In one sentence: Sigfox success requires understanding its hard constraints (12 bytes, 140 messages/day, 4 downlinks, operator coverage) and designing around them rather than fighting them.

Remember this rule: Before deploying Sigfox, always (1) verify coverage in production environment with pilot devices, (2) design payloads to fit 12 bytes, (3) plan for uplink-only operation, and (4) calculate 5-year TCO including subscription fees.

Think of Sigfox like sending postcards instead of phone calls. When you send a postcard, you write a short message (only so much fits on a card!), drop it in the mailbox, and it travels a long distance to reach your friend. You can’t have a conversation back and forth – postcards are one-way, simple messages. But they’re super cheap to send and work even in remote areas where phone signals don’t reach.

Sigfox works the same way for IoT devices. A sensor in a farmer’s field might send a tiny message once per hour: “Soil moisture: 45%”. That’s it – just 12 bytes (about the length of a text emoji and a few words). The message travels many kilometers to reach the Sigfox tower using very little battery power. Perfect for simple monitoring where you don’t need instant updates or two-way conversations.

The key trade-offs: Sigfox is incredibly cheap (around $1 per device per year!) and uses almost no battery power, but you’re limited to 140 messages per day and only 12 bytes per message. It’s like having a strict “140 postcards per day” limit. If you need to send photos, have conversations, or send updates every second, Sigfox won’t work – you’d need Wi-Fi or cellular instead. But for checking a temperature sensor once per hour across thousands of devices? Sigfox is brilliant and affordable.

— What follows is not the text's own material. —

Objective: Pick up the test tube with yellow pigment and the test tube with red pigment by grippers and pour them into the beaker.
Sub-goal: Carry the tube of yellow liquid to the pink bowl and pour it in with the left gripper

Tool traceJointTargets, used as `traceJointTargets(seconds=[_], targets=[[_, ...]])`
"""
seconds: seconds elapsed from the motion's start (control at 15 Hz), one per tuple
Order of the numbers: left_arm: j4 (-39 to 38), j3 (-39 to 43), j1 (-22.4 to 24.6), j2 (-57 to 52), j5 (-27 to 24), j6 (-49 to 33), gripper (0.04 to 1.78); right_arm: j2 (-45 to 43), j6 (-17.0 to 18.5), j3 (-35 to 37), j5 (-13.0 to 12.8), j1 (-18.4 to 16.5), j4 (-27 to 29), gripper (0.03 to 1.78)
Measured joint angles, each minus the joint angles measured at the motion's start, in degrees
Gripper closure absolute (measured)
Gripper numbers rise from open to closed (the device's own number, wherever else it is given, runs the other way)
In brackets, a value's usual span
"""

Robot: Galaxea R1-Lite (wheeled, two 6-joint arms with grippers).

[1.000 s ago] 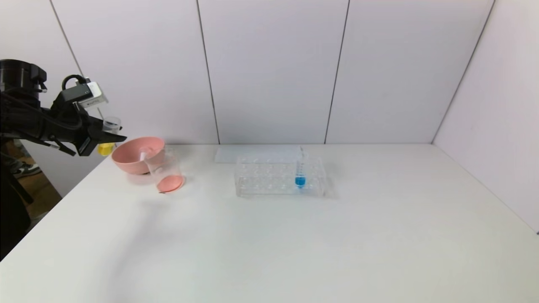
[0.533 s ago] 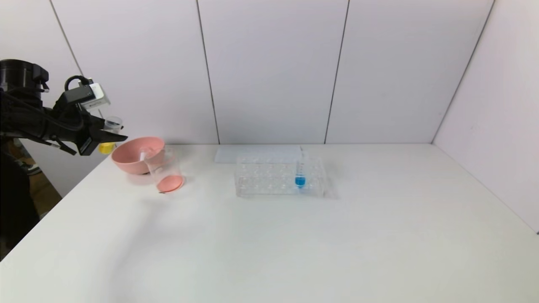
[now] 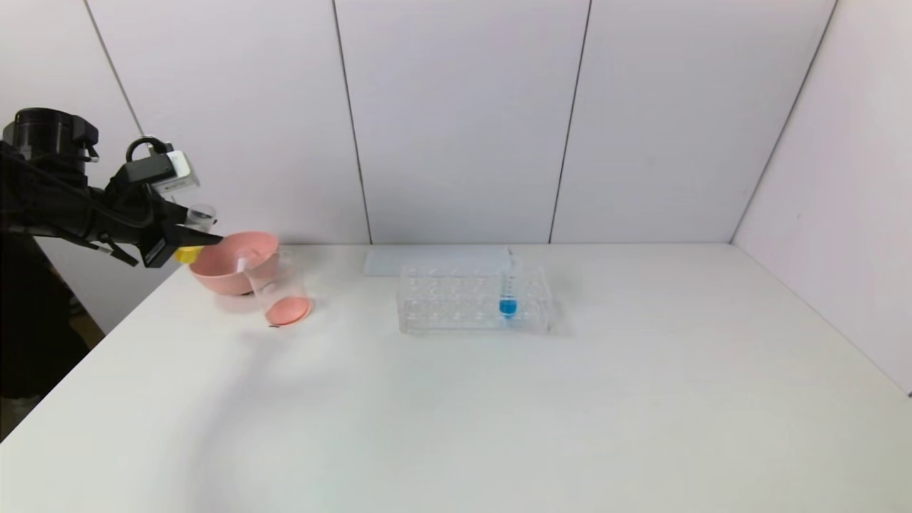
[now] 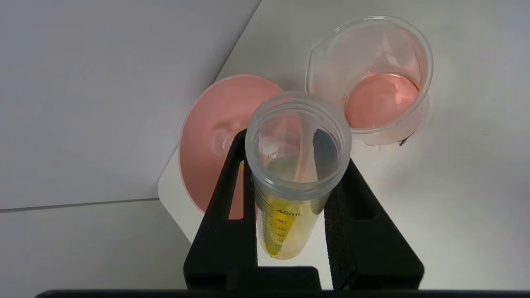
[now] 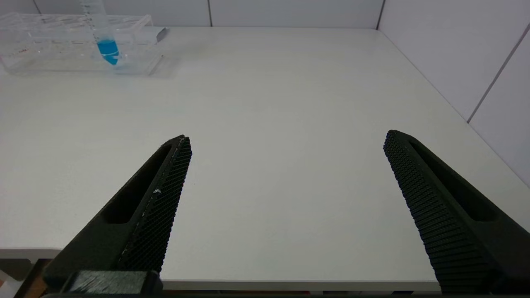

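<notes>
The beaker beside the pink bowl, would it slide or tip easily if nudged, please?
The beaker looks light: only a shallow pink layer sits in it, so it would probably slide. Its clear walls look smooth and perhaps breakable. Its wide flat base should resist tipping.

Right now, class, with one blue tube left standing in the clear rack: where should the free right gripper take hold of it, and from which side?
Grip the blue tube on its bare upper stretch above the rack; the rack walls box in the lower part. It stands upright, so come from above and lift straight up. The right gripper is open, near the table's front edge.
</notes>
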Motion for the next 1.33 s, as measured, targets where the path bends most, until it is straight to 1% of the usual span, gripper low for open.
traceJointTargets(seconds=[0.13, 0.4, 0.53, 0.73, 1.13, 1.33], targets=[[0.1, 0.0, -0.2, 0.3, 1.5, 1.5, 1.35, 0.0, 0.0, 0.0, 0.0, 0.0, 0.0, 0.11], [0.1, -0.1, -0.7, 0.6, 2.7, 4.3, 1.35, 0.0, 0.0, 0.0, 0.0, 0.0, 0.0, 0.11], [0.1, 0.0, -1.1, 0.8, 5.4, 6.3, 1.35, 0.0, 0.0, 0.0, 0.0, 0.0, 0.0, 0.11], [0.3, 0.0, -1.5, 0.8, 7.5, 7.5, 1.35, 0.0, 0.0, 0.0, 0.0, 0.0, 0.0, 0.11], [0.3, 0.0, -2.4, 0.9, 7.9, 10.3, 1.35, 0.0, 0.0, 0.0, 0.0, 0.0, 0.0, 0.11], [0.3, 0.1, -3.0, 1.2, 7.9, 10.4, 1.35, 0.0, 0.0, 0.0, 0.0, 0.0, 0.0, 0.11]])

“I have seen developers make the same mistakes over and over,” Sammy the Sensor sighed. “The worst one? Deploying thousands of devices without checking coverage first. They test on their desk by the window – perfect signal! Then they install sensors underground in metal manholes – zero signal. A $500 pilot test could have saved $120,000 in wasted hardware. Always test where you will actually deploy!”

“My pet peeve is data fragmentation,” Lila the LED said. “Developers try to send 50 bytes by splitting it across five messages. But if one message gets lost – and about 1 in 20 does – the whole data set is ruined. Plus, five messages eat up your daily quota five times faster. The right approach? Compress your data to fit 12 bytes. Use 1-byte integers instead of 4-byte floats. Temperature does not need four decimal places!”

Max the Microcontroller raised his hand. “Never use Sigfox for emergency alerts! I have seen people design panic buttons on Sigfox because it is cheap. But Sigfox has 30 to 90 seconds of latency – sometimes up to 5 minutes. For a fire alarm or panic button, that delay could be life-threatening. Use NB-IoT or LoRaWAN for anything time-critical.”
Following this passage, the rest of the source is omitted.